Школьные годы
Шрифт:
— Зачем?
Дюшке было трудно объяснить, зачем он зовет его к себе.
— Папа просит… попить чаю.
Никита Богатов глядел на Дюшку, помигивал красными веками, наконец тихо продекламировал:
В огне и холоде тревог —
Так жизнь пройдет. Запомним оба…
И вдруг передернулся лицом, плечами, словно проснулся, заговорил захлебываясь:
— Не слушай меня, мальчик. Я клоун, я паяц! Я живу чужими мыслями, чужими словами.
— Мама спасет Миньку, мама обязательно спасет! Она кровь свою дала.
Минькин отец заволновался:
— Да, да, меня зовут. Меня нечасто зовут, а я по привычке паясничаю, строю из себя непонятого гения.
— Идемте.
— Да, да… Я благодарен.
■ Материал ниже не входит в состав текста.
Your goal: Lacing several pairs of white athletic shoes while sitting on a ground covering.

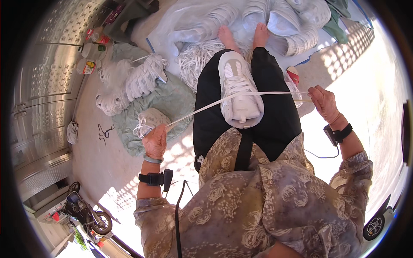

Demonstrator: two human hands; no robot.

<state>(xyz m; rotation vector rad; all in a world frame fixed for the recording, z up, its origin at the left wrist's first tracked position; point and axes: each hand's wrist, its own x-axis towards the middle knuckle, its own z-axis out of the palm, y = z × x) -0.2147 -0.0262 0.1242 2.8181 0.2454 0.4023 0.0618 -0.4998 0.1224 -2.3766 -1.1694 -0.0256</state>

Не помню, когда меня звали к себе…
И вот отец Миньки сидит напротив Дюшкиного отца. Дюшка вместе с ними за столом.
Дюшкин отец косится на горбящегося Никиту Богатова с опаской, начинает с неуклюжей осторожностью:
— Странная ты личность, Никита. Я не говорю плохая — странная.
— Не стоит со мной церемониться, Федор Андреевич.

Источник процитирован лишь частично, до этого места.